[Stored entries]
Content starts

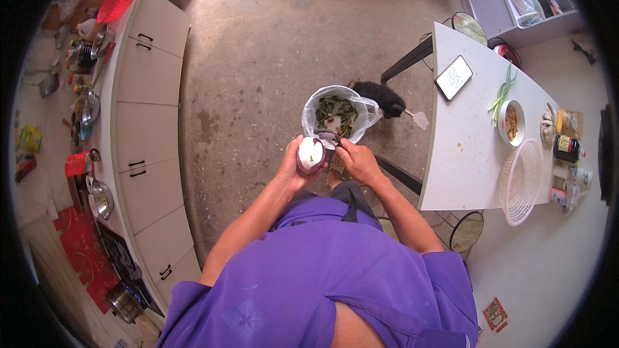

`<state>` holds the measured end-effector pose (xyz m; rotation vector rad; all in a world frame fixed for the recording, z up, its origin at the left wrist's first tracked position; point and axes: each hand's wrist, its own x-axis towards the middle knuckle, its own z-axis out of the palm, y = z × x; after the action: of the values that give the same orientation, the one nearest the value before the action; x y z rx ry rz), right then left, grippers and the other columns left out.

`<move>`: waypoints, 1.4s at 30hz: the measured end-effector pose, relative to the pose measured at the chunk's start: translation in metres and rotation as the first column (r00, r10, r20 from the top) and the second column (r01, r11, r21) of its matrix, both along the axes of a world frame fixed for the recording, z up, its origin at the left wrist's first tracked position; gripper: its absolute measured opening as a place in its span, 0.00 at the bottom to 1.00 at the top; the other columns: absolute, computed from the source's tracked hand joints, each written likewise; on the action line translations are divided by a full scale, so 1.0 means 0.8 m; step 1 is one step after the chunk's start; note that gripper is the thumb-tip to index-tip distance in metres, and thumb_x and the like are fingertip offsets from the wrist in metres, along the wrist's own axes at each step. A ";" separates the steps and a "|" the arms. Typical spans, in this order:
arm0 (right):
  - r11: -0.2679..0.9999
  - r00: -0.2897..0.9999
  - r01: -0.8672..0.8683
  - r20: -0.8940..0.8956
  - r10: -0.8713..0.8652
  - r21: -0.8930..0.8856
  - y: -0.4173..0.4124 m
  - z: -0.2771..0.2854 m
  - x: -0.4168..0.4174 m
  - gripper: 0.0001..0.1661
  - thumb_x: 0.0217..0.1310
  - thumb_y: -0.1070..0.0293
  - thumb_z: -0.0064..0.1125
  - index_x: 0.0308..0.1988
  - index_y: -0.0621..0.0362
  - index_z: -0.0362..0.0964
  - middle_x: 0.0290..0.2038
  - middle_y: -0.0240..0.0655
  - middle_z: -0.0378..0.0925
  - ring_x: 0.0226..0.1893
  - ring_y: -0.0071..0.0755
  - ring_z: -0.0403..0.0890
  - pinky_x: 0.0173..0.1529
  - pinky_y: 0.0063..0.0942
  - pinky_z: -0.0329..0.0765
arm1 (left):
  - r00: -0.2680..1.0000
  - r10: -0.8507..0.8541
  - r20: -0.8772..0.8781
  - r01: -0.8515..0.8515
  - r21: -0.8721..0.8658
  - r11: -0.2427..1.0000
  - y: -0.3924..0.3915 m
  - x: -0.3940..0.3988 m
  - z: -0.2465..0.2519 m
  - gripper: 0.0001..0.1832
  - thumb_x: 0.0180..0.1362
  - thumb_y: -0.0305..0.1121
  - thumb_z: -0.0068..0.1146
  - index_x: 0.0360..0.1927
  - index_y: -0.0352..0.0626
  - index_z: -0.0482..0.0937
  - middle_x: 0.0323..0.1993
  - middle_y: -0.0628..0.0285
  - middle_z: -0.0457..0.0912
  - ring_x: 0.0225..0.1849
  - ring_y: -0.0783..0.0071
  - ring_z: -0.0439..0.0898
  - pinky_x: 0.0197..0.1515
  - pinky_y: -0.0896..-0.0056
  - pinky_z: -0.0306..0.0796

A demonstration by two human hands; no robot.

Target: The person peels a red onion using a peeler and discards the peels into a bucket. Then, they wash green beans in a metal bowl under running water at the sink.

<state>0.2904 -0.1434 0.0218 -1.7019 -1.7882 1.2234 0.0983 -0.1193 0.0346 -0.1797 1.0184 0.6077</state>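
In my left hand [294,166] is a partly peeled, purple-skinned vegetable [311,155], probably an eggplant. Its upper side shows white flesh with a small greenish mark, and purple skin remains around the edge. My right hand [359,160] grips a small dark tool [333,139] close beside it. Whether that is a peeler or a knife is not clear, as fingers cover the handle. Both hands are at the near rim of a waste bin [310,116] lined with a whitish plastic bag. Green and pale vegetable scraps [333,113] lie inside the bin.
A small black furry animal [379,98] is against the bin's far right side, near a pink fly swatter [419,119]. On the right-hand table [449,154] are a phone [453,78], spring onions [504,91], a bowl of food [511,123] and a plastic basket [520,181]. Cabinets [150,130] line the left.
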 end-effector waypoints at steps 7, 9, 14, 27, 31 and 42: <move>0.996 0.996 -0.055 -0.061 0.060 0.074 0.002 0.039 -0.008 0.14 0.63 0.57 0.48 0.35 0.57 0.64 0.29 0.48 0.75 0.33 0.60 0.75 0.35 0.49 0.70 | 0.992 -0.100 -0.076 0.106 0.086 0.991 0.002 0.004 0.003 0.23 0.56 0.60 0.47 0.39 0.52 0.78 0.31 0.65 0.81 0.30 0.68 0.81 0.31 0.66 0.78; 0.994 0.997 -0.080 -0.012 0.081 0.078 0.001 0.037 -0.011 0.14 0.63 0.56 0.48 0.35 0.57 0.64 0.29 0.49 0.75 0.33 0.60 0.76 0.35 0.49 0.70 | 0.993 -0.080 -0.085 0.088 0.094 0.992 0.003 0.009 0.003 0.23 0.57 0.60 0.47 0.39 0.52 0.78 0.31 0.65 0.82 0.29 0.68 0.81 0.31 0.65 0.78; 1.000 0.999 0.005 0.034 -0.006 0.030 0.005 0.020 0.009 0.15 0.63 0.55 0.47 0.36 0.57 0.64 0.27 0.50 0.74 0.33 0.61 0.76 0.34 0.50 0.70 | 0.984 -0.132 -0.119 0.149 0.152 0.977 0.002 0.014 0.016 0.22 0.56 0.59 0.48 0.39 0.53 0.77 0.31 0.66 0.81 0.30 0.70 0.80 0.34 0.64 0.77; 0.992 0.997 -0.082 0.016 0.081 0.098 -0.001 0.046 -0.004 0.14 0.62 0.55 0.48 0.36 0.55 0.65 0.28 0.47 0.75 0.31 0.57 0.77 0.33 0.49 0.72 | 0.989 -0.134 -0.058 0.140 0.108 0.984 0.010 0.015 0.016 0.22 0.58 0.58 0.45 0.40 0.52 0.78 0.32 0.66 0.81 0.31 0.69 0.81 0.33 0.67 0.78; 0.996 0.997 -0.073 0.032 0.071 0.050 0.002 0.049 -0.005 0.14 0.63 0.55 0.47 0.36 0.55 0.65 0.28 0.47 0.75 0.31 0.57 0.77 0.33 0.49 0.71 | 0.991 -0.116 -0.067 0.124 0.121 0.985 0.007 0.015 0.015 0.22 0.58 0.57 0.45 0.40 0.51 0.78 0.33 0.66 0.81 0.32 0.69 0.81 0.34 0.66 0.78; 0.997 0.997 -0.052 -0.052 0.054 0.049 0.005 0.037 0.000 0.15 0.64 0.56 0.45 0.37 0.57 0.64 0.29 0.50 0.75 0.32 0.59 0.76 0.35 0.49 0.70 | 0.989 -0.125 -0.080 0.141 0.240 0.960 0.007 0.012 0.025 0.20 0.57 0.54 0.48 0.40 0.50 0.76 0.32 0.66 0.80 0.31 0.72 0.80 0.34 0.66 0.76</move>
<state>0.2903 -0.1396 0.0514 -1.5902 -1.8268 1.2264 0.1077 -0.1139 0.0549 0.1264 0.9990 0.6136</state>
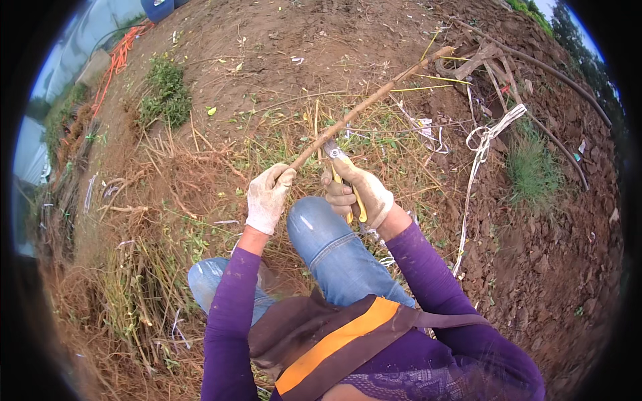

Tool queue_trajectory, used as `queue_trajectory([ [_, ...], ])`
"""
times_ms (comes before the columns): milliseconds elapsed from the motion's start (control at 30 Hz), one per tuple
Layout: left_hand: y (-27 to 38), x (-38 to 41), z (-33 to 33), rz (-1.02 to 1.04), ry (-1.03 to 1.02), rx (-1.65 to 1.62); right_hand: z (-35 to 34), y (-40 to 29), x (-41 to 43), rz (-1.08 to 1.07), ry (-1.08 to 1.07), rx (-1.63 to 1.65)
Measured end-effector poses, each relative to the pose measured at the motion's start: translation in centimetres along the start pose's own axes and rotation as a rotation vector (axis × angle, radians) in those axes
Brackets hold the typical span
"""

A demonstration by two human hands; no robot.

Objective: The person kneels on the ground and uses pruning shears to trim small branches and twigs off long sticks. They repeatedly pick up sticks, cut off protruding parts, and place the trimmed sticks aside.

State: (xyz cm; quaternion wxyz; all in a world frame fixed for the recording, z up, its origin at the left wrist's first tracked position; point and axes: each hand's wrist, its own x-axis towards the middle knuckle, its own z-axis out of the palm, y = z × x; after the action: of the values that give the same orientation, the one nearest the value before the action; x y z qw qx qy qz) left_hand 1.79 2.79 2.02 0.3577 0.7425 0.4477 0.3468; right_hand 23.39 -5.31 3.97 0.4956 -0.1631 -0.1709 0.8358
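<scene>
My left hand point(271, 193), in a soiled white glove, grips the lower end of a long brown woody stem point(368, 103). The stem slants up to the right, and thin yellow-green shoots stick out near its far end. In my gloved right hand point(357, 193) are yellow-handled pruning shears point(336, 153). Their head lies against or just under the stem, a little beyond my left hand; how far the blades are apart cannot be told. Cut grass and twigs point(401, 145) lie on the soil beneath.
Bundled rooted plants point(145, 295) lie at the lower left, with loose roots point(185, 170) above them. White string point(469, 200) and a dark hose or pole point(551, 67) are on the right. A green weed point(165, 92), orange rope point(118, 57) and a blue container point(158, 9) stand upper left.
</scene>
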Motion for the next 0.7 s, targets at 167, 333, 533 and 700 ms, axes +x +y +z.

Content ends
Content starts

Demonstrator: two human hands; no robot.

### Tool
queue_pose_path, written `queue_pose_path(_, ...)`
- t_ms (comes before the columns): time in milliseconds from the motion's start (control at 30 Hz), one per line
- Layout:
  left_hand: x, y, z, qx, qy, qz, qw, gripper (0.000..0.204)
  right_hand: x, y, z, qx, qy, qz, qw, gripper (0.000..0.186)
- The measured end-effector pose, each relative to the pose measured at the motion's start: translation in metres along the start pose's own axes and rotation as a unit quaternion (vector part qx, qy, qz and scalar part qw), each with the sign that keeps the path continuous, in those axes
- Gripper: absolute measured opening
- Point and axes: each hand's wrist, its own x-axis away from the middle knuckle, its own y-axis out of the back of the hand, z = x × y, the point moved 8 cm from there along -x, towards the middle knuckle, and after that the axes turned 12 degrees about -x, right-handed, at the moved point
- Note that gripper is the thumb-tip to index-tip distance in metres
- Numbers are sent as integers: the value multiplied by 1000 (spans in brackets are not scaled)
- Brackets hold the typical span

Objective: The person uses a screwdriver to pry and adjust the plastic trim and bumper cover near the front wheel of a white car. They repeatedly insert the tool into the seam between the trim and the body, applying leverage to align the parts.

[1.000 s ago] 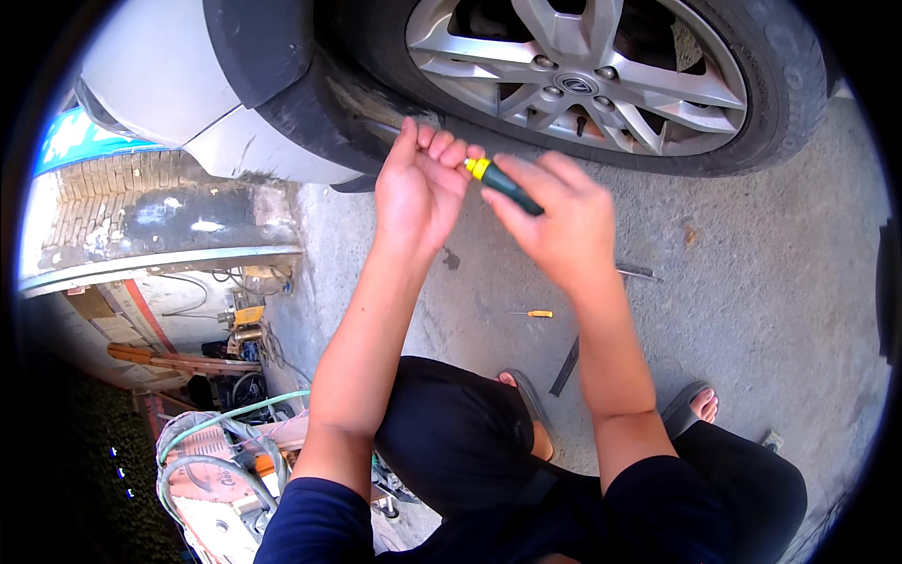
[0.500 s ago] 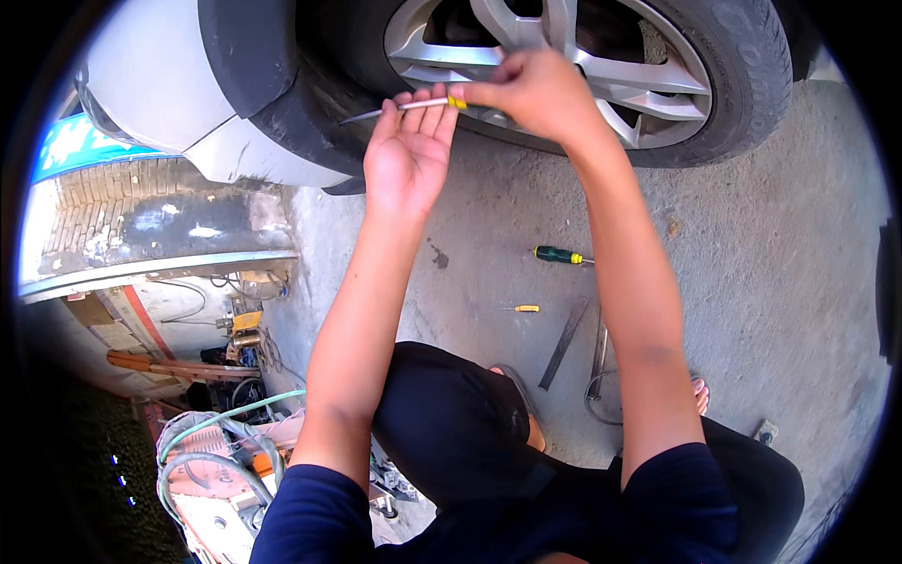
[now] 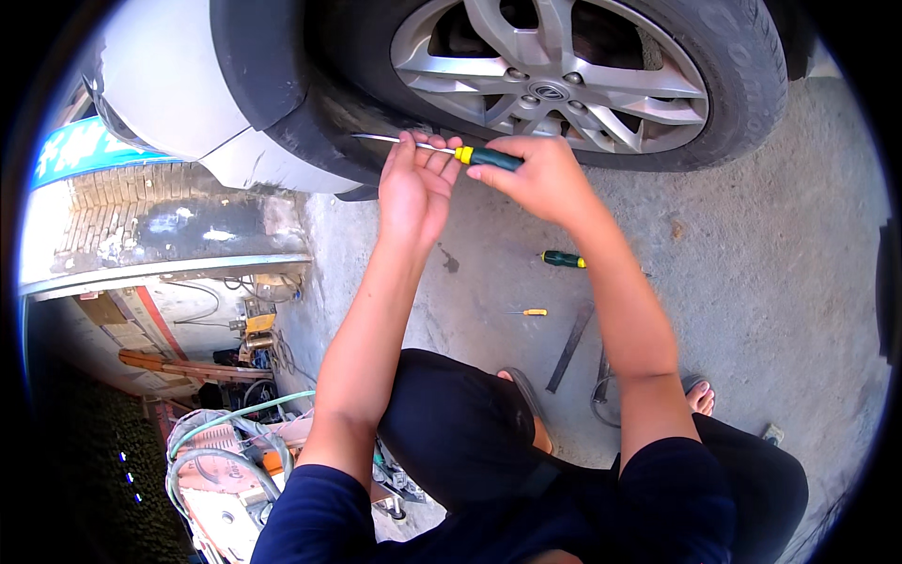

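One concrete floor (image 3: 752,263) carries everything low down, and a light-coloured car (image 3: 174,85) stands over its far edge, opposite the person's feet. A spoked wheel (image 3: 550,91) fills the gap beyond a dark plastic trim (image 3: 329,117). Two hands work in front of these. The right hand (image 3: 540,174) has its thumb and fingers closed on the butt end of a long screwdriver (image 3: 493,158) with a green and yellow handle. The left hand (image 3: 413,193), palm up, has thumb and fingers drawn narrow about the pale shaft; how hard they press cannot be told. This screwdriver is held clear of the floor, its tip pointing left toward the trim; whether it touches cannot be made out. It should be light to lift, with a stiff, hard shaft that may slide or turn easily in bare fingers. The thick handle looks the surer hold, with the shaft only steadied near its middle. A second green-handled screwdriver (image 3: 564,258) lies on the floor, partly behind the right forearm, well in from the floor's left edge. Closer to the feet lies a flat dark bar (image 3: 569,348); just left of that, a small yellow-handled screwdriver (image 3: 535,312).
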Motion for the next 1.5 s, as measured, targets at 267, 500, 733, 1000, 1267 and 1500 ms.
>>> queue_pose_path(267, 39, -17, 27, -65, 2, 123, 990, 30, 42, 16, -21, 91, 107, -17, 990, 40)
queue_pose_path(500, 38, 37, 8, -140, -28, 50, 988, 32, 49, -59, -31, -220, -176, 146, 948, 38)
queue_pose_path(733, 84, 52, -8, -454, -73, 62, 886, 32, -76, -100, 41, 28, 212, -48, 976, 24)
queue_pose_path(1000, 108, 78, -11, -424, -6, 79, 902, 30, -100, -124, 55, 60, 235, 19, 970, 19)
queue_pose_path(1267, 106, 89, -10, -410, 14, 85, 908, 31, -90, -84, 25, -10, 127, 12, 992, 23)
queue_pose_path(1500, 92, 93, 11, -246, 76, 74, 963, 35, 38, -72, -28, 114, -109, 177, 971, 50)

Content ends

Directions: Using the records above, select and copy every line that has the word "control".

Output of the task:
times_ms (comes before the columns): milliseconds elapsed from the motion's start (control at 30 Hz), one per tuple
- t_ms (comes before the columns): time in milliseconds from the motion's start (control at 30 Hz), one per line

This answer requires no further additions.